▶ [Task to complete] Copy out each line of the listing below where the string "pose" appears.

▶ [Information supplied]
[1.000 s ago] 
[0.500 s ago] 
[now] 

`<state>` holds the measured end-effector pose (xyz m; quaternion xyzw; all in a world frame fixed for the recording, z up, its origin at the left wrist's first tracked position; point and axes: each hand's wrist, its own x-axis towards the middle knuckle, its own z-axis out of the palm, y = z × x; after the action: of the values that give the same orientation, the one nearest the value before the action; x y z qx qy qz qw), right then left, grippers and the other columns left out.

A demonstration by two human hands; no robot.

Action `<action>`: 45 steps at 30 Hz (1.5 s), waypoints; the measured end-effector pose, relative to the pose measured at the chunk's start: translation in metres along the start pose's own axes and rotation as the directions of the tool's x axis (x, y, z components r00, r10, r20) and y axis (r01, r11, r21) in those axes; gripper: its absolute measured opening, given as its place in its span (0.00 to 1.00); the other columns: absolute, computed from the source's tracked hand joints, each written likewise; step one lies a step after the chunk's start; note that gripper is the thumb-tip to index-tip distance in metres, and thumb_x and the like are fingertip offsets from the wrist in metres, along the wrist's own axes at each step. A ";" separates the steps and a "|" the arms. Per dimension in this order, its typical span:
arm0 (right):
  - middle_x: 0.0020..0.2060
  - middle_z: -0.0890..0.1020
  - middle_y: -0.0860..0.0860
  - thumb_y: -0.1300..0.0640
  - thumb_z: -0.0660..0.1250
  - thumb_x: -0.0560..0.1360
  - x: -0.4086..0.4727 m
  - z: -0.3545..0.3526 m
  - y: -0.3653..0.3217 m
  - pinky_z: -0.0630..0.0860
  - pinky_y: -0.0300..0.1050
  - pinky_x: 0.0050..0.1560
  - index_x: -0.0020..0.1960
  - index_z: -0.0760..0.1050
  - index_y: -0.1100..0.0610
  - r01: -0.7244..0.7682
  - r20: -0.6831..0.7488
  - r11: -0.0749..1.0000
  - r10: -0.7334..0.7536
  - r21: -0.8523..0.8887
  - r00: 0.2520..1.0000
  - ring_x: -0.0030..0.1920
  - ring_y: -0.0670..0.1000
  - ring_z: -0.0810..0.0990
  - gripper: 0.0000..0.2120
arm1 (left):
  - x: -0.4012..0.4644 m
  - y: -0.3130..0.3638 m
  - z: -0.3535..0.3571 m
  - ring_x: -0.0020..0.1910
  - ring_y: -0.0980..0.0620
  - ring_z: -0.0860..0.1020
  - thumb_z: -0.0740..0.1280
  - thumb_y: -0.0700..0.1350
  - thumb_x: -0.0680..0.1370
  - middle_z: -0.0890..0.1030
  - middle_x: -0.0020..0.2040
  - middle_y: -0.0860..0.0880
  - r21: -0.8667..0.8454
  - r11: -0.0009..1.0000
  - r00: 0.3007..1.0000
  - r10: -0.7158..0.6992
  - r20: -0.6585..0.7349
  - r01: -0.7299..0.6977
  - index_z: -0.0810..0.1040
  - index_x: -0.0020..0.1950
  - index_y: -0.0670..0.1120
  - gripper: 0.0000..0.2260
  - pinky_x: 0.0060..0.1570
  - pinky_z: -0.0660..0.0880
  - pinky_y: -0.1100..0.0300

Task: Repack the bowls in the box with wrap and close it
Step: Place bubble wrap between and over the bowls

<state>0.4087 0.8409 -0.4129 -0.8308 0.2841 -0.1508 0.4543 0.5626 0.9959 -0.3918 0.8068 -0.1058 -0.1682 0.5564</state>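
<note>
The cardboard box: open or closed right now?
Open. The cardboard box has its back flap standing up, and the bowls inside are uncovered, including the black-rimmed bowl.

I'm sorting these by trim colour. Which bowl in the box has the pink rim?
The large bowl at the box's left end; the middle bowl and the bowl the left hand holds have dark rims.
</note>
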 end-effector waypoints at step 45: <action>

▶ [Response for this exercise]
`<state>` holds the measured end-effector pose (xyz m; quaternion xyzw; all in a world frame fixed for the recording, z up, its origin at the left wrist's first tracked position; point and axes: each hand's wrist, its own x-axis towards the middle knuckle, its own z-axis out of the palm, y = z × x; after the action: of the values that give the same orientation, the one nearest the value before the action; x y z qx qy qz qw), right then left, grippers and the other columns left out.
Action `<action>`: 45 steps at 30 Hz (1.5 s), waypoints; the measured end-effector pose, relative to the pose measured at the chunk's start: translation in metres along the start pose's own axes and rotation as the directions of the tool's x axis (x, y, z components r00, r10, r20) and y axis (r01, r11, r21) in those axes; gripper: its absolute measured opening, given as its place in its span (0.00 to 1.00); the other columns: absolute, computed from the source's tracked hand joints, each written likewise; step one lies a step after the chunk's start; note that gripper is the thumb-tip to index-tip distance in metres, and thumb_x and the like are fingertip offsets from the wrist in metres, along the wrist's own axes at each step. A ";" separates the steps and a "|" the arms. Per dimension in this order, its typical span:

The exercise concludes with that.